▶ **EXERCISE REQUIREMENTS**
Repeat verbatim, and only, the lines of the data below, beginning at the line that contains "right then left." and stopping after the line that contains "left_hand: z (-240".
[DATA FOR ANALYSIS — start]
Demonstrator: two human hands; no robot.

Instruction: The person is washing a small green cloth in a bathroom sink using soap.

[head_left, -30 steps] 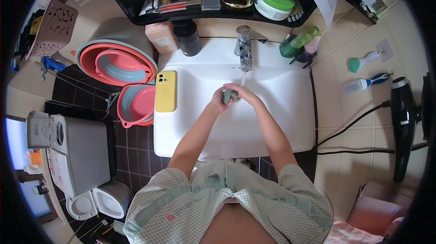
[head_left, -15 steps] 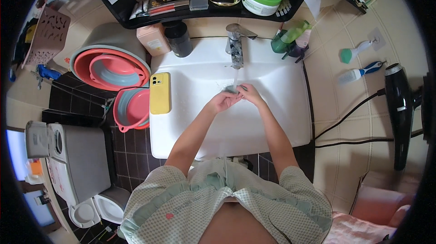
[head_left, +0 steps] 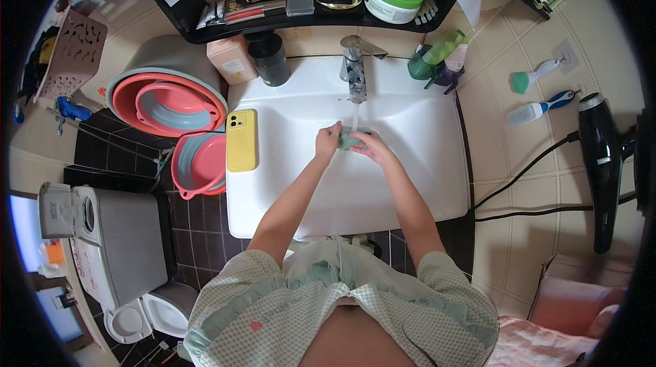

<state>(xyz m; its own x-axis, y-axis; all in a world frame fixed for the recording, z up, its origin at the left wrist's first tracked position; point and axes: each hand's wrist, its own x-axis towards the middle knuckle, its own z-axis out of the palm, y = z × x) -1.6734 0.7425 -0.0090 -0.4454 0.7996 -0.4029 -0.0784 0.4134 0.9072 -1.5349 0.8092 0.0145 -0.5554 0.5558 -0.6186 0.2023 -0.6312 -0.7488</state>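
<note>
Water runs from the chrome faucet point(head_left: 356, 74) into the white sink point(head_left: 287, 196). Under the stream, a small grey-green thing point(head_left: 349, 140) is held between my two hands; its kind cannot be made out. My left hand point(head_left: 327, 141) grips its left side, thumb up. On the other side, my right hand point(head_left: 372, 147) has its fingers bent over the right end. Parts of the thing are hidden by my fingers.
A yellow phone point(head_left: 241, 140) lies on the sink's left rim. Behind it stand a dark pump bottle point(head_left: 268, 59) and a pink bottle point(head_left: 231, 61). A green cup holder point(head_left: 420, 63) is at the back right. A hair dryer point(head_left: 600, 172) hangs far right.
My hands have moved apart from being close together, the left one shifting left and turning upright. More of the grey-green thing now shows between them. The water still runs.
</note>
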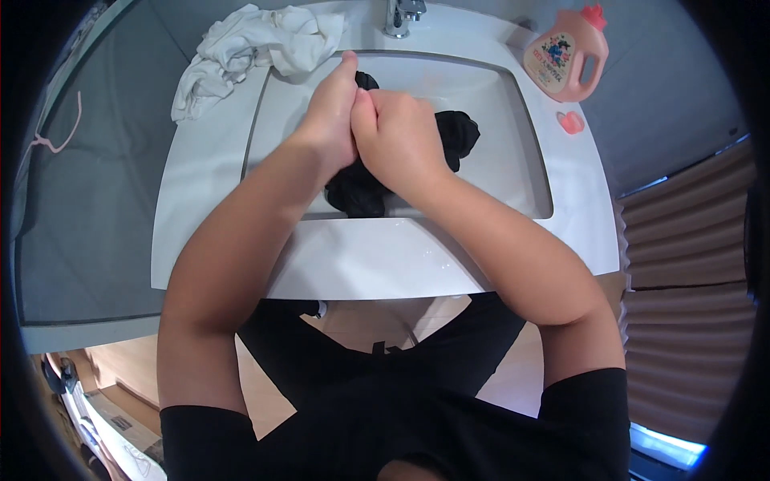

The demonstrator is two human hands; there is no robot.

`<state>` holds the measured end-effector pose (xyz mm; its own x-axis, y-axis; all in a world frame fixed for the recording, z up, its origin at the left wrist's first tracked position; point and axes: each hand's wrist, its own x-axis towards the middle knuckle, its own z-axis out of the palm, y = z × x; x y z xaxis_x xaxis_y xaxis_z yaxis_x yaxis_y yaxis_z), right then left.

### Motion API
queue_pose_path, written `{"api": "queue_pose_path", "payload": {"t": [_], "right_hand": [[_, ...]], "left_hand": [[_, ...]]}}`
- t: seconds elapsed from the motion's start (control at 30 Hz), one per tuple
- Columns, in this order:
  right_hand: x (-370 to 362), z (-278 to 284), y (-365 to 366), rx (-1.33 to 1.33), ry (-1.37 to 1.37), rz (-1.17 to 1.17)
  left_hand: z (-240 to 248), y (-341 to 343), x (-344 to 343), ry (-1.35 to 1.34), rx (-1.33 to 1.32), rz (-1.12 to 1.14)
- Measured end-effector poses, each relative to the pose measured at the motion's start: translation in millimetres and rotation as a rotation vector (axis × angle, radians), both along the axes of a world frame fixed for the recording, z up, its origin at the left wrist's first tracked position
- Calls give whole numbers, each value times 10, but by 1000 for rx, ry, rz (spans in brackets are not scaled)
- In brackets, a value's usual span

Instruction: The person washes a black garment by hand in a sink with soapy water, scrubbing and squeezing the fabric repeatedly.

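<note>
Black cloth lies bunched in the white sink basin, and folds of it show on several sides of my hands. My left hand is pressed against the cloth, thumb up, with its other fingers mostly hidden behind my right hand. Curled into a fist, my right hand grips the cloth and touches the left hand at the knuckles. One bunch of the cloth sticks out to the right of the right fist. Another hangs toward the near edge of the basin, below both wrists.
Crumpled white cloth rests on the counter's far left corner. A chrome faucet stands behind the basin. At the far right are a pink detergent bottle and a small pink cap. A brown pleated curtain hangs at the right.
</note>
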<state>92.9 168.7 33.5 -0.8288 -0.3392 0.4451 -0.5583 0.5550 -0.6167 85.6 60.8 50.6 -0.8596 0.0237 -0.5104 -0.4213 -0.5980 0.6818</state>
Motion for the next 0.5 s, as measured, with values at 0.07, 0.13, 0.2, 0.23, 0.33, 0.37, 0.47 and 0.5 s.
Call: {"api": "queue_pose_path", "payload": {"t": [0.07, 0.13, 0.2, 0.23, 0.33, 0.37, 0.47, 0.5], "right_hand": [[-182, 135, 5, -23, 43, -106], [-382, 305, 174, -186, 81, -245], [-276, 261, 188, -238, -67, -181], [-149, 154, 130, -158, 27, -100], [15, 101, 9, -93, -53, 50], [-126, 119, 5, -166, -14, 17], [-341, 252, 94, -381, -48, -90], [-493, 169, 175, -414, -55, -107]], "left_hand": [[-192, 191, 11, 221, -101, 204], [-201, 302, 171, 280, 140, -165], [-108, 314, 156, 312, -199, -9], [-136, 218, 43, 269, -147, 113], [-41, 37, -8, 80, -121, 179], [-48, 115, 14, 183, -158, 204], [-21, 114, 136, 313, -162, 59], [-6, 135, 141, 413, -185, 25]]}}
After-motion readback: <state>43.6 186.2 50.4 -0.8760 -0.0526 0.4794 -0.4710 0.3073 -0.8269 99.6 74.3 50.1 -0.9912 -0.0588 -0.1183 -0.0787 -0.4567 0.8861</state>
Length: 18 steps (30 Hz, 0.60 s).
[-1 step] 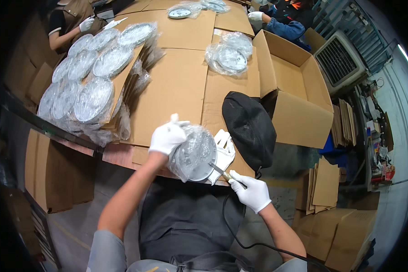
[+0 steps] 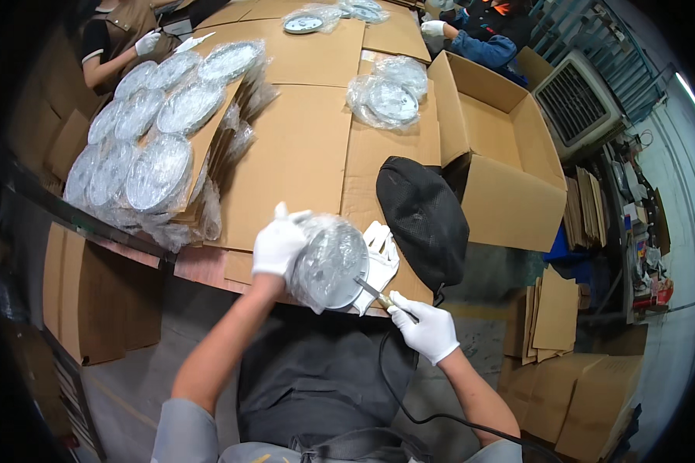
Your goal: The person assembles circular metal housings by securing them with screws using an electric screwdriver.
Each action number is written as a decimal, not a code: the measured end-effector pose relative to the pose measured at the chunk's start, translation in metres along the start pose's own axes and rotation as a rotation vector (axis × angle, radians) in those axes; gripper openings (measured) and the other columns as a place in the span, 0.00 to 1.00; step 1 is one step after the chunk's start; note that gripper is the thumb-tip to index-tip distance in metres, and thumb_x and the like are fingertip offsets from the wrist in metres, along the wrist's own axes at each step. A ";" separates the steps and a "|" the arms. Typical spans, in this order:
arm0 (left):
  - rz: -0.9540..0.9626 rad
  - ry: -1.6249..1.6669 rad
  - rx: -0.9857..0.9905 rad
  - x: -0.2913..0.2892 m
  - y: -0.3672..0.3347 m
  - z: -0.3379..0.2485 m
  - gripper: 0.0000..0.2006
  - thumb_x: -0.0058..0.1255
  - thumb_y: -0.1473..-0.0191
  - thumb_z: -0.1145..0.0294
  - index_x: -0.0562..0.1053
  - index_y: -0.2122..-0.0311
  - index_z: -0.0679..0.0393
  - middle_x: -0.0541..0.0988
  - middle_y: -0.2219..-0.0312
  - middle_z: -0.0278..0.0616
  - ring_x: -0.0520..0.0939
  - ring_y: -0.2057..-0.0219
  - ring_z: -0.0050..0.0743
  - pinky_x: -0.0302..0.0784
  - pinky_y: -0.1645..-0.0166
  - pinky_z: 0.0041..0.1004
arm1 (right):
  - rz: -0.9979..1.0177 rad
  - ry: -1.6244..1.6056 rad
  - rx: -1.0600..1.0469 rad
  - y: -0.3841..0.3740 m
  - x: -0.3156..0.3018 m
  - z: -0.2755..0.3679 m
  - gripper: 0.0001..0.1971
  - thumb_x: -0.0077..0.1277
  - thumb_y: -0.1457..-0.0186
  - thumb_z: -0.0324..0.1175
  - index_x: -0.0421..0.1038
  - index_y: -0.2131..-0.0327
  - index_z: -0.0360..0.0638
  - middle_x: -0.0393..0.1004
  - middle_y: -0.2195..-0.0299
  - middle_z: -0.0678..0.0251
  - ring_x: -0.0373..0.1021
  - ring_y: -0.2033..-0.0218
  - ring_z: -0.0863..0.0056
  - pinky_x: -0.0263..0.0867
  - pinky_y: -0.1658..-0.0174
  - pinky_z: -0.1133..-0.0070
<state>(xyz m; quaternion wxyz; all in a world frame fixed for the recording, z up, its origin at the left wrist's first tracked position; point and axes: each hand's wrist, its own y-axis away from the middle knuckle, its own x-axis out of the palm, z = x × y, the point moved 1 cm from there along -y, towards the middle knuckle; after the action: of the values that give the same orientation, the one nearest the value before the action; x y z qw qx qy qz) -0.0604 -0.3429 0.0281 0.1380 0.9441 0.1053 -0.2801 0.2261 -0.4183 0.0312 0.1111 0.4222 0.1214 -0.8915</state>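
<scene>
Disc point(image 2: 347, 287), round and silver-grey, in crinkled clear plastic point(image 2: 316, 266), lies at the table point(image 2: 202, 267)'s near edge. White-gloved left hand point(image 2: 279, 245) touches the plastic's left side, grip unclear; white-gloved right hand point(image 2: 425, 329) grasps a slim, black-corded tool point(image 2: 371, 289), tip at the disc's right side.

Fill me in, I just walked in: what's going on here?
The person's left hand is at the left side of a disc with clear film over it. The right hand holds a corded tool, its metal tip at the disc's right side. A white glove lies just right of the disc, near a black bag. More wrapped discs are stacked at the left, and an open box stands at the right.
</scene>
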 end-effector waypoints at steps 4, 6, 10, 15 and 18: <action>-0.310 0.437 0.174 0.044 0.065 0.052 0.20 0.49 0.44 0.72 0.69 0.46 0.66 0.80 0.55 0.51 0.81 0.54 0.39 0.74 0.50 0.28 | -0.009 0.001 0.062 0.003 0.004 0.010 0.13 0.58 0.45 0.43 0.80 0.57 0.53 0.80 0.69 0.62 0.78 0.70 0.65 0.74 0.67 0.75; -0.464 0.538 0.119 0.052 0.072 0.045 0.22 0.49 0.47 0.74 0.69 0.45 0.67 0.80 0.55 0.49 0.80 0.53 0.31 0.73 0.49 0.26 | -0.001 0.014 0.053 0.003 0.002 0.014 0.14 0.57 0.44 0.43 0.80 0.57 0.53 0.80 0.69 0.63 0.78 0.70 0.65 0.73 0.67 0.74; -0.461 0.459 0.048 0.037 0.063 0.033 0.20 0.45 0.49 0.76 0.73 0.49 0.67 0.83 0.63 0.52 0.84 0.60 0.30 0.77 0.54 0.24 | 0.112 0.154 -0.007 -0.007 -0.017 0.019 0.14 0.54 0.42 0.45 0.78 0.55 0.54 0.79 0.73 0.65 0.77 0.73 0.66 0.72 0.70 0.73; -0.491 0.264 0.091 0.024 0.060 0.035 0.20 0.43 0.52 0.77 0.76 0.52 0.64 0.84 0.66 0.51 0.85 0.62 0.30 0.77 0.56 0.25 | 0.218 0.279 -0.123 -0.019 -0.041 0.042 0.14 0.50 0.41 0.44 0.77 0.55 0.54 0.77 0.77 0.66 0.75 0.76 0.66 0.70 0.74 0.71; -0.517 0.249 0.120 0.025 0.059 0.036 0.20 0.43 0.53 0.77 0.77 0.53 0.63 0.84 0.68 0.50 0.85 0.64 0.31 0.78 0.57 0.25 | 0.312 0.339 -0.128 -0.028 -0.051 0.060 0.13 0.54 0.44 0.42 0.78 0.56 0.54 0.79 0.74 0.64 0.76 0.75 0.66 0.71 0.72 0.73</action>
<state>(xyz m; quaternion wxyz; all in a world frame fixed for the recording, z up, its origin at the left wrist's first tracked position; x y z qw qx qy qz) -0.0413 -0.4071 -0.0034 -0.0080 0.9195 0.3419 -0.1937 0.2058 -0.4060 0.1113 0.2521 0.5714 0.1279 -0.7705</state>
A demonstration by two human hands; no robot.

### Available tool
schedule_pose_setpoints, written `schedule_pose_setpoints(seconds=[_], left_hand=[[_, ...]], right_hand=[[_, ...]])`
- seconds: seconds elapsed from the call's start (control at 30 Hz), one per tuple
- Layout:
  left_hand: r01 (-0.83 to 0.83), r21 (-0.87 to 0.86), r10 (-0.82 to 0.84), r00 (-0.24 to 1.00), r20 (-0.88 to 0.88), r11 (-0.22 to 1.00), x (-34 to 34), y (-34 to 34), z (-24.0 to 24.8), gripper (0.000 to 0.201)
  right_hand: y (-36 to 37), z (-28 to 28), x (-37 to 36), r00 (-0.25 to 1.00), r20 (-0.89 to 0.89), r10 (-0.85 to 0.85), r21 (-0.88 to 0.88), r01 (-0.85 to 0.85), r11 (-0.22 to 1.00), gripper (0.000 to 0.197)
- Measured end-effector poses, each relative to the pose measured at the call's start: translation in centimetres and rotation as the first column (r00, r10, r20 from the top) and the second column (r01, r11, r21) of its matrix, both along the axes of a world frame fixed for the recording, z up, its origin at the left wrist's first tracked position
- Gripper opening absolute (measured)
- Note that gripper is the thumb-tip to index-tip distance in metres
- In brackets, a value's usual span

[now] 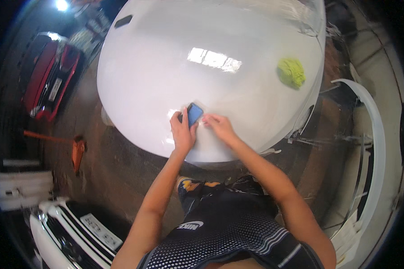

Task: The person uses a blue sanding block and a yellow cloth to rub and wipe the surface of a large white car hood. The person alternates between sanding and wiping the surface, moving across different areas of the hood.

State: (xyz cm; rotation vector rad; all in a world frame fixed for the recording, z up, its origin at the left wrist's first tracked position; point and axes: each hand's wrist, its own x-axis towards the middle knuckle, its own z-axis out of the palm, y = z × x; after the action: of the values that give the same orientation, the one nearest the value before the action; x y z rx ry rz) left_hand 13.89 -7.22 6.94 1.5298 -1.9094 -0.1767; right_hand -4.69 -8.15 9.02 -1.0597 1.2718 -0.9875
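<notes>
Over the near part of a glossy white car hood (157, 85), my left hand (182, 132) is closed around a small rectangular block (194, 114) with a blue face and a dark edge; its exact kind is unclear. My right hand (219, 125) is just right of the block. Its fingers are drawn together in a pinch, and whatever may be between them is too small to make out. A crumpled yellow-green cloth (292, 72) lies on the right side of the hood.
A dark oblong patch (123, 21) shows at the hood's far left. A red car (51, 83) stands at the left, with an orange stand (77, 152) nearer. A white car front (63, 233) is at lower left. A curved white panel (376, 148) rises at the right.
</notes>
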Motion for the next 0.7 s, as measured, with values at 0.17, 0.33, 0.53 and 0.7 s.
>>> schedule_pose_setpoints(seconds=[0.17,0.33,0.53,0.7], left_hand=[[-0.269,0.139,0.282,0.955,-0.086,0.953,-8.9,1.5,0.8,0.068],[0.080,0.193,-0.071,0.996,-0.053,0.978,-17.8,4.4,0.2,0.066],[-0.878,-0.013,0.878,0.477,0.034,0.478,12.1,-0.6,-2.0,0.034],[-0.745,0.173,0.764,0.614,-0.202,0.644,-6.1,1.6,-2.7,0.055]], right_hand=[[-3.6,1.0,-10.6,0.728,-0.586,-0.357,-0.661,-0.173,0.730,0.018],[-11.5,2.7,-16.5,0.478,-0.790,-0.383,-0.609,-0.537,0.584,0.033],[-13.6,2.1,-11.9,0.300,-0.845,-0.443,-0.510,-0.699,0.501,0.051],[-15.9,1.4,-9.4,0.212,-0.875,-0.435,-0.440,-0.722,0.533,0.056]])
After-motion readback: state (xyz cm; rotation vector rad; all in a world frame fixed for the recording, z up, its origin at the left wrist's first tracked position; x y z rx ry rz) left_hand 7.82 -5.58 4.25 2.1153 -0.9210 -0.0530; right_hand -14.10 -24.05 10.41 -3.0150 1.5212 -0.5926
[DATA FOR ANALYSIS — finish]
▶ **RESPONSE TO THE TASK**
`<state>` holds the measured end-effector pose (xyz mm; its own x-axis, y-axis; all in a world frame fixed for the recording, z up, its origin at the left wrist's first tracked position; point and axes: each hand's wrist, its own x-axis towards the middle knuckle, its own z-axis out of the palm, y = z × x; x y z xaxis_x xaxis_y xaxis_z yaxis_x yaxis_y yaxis_z), right then left.

### Motion API
queue_pose_path, written `{"api": "queue_pose_path", "payload": {"t": [_], "right_hand": [[_, ...]], "left_hand": [[_, ...]]}}`
- t: seconds elapsed from the motion's start (control at 30 Hz), one per tuple
- Columns, in this order:
  right_hand: x (-370 to 362), z (-278 to 284), y (-365 to 366), rx (-1.33 to 1.33), ry (-1.37 to 1.37), rz (-1.17 to 1.17)
  left_hand: z (-240 to 248), y (-341 to 343), x (-344 to 343), ry (-1.35 to 1.34), rx (-1.33 to 1.32), rz (-1.12 to 1.14)

What has been written here completes the answer.